Les étoiles évaluent le plaisir ressenti à la découverte des œuvres, rien à voir avec une quelconque note !

Bon Scott avait repéré Brian Johnson en Angleterre au début des années 1970, c’est lui qui chantera sur l’album du deuil.

Un deuil qui se veut courageux, pas de pleurnicherie au programme du gang Young, le glas de Hell bells certes, à part ça What do you do for money honey, Given the dog a bone, Let me put my love into you, la face A regorge de morceaux à refrains prêts à conquérir les stades du monde entier avec ce nouveau héraut à la puissance remarquable même si la facette sexy d’un Bon Scott a désormais disparu, on se voit plus sur des gradins à gueuler entre potes qu’au pub à se raconter des blagues délicieusement grivoises sur un ton goguenard. Mais il va falloir faire avec. On plutôt sans.

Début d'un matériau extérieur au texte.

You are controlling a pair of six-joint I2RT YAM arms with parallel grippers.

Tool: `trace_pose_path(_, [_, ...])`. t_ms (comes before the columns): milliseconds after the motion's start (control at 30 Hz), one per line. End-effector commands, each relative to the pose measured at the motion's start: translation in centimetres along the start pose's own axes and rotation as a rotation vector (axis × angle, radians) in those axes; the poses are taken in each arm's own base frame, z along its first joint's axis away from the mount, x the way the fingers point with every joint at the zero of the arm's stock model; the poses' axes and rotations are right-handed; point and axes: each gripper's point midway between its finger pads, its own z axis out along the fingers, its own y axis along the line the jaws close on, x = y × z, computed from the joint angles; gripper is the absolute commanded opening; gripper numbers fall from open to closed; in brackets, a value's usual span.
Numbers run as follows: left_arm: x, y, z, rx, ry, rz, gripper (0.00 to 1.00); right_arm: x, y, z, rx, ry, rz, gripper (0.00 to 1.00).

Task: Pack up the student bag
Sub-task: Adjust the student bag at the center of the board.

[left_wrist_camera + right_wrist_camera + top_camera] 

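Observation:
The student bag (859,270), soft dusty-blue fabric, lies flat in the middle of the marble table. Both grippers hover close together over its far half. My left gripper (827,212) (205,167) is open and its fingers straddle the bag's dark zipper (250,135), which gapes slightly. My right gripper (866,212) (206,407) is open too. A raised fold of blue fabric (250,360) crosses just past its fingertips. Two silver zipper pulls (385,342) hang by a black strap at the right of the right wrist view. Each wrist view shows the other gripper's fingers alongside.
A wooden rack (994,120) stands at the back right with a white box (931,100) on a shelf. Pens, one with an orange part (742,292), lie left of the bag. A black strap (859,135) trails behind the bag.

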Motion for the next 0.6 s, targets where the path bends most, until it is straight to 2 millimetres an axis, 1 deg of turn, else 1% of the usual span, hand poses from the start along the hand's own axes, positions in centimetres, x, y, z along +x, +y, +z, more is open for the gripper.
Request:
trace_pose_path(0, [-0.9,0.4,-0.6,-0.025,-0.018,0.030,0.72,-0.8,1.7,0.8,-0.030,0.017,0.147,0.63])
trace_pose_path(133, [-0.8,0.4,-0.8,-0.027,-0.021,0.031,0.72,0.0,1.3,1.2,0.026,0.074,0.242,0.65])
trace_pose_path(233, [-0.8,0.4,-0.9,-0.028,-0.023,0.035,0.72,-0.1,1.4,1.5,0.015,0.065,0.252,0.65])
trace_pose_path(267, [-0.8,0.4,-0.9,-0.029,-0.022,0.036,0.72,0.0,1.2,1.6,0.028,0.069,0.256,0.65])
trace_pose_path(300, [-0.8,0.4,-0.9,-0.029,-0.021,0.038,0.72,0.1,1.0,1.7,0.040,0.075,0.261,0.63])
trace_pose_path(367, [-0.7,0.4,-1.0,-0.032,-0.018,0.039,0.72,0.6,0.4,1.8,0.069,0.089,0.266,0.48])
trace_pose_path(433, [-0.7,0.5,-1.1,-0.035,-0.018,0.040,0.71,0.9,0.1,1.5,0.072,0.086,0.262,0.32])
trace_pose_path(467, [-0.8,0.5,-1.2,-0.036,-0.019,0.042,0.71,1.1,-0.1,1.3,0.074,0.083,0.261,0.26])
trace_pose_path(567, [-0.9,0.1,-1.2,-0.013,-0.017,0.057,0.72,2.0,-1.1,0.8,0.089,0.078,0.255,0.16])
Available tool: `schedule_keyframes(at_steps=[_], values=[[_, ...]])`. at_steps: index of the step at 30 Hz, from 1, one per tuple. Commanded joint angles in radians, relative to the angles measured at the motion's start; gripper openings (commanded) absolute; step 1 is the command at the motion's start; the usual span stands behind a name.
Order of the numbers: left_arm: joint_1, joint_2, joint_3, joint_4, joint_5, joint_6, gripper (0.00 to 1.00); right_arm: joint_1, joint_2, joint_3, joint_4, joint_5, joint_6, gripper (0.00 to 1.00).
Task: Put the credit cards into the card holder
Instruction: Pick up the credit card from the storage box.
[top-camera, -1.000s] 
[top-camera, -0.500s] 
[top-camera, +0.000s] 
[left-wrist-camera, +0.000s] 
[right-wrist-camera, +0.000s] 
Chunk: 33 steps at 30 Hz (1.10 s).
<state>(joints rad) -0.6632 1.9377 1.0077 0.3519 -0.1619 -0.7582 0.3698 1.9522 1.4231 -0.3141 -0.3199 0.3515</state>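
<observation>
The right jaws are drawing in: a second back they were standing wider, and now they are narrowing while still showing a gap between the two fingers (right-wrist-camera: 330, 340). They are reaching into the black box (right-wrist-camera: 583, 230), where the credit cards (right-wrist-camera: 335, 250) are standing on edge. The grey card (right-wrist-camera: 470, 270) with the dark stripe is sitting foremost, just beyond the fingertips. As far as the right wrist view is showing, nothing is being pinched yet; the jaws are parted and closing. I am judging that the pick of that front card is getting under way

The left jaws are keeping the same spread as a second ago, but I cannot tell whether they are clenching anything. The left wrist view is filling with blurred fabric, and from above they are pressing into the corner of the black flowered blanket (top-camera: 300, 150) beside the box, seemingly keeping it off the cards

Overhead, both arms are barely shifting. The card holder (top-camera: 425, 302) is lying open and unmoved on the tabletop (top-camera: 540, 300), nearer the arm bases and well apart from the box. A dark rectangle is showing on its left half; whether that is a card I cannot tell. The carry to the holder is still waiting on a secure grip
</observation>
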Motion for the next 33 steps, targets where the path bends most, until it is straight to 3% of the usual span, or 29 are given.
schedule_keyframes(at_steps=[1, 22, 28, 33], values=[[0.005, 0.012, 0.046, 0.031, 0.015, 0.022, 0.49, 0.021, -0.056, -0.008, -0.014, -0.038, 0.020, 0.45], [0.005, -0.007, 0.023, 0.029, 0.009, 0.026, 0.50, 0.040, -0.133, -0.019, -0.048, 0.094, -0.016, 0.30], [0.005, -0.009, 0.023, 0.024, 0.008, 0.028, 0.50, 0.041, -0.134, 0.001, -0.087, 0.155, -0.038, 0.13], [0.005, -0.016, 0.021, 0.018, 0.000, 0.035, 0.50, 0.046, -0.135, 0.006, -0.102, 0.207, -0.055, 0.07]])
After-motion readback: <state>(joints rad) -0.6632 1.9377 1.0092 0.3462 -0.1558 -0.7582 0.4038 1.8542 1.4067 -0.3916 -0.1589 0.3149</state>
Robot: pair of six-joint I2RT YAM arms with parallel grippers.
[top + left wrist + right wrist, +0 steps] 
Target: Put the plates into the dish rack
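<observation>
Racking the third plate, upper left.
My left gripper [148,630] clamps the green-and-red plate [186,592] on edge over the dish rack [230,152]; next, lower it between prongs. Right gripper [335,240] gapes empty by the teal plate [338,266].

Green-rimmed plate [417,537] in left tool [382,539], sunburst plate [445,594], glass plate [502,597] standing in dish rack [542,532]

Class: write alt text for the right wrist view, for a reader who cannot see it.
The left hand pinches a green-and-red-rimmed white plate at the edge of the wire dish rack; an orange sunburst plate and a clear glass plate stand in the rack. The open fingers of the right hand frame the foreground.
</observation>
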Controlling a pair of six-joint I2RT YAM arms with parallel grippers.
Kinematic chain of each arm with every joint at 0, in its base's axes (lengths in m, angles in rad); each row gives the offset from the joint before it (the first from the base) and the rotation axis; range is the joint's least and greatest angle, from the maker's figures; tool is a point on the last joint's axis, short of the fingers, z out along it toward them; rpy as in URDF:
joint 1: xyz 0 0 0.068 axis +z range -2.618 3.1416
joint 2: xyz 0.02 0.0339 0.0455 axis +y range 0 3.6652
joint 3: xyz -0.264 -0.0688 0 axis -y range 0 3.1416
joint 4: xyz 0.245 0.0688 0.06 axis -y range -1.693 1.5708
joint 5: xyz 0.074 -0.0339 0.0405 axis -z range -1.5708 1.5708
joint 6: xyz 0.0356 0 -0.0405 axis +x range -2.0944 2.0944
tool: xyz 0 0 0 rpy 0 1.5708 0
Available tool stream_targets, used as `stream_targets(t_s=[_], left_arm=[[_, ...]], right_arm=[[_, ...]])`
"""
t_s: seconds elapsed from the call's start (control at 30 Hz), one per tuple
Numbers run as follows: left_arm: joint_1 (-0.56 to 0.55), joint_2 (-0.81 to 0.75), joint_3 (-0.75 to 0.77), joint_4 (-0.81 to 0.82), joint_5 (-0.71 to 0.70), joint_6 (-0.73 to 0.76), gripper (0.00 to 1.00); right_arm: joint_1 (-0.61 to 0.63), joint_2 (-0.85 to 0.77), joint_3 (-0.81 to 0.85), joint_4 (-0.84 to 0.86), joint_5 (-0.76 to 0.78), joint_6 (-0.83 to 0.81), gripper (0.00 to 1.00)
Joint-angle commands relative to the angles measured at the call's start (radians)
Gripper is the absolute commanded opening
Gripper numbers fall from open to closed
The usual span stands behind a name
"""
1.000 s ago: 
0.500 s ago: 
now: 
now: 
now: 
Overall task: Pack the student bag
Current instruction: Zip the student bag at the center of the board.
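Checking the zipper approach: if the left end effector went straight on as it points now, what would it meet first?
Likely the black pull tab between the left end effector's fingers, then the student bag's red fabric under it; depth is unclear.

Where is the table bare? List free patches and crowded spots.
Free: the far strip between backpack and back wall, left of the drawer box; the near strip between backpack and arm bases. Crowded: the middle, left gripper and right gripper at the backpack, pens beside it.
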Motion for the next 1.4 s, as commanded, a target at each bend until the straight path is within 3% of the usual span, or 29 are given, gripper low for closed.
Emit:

La face B, celle du Back, celle du Black, démarre sur le morceau-titre, archétype du nouvel AC/DC : un gros riff et des cris sortant de sous la casquette d’une petite baraque sur pattes bien décidée à faire trembler les enceintes, Angus se fendant d’un solo mortel, comme il le fait pour presque chaque titre de l’album (s’ensuivent You shook me all night long, premier single de l’album à paraître, le somme toute assez bluesy Have a drink on me, le furax Shake a leg tempéré par le conclusif et faussement plaisible Rock and roll ain’t noise pollution) non, death-y-dément cette mouture n’est pas là pour se lamenter, il faut maintenant voir à habituer le public, en tout à ne pas faire fuir trop de disciples pour qui quelque chose est irrémédiablement brisé.

Le futur donnera raison au groupe qui fera son plus gros carton avec cet album de seconde naissance aux cinquante millions de copies vendues (!).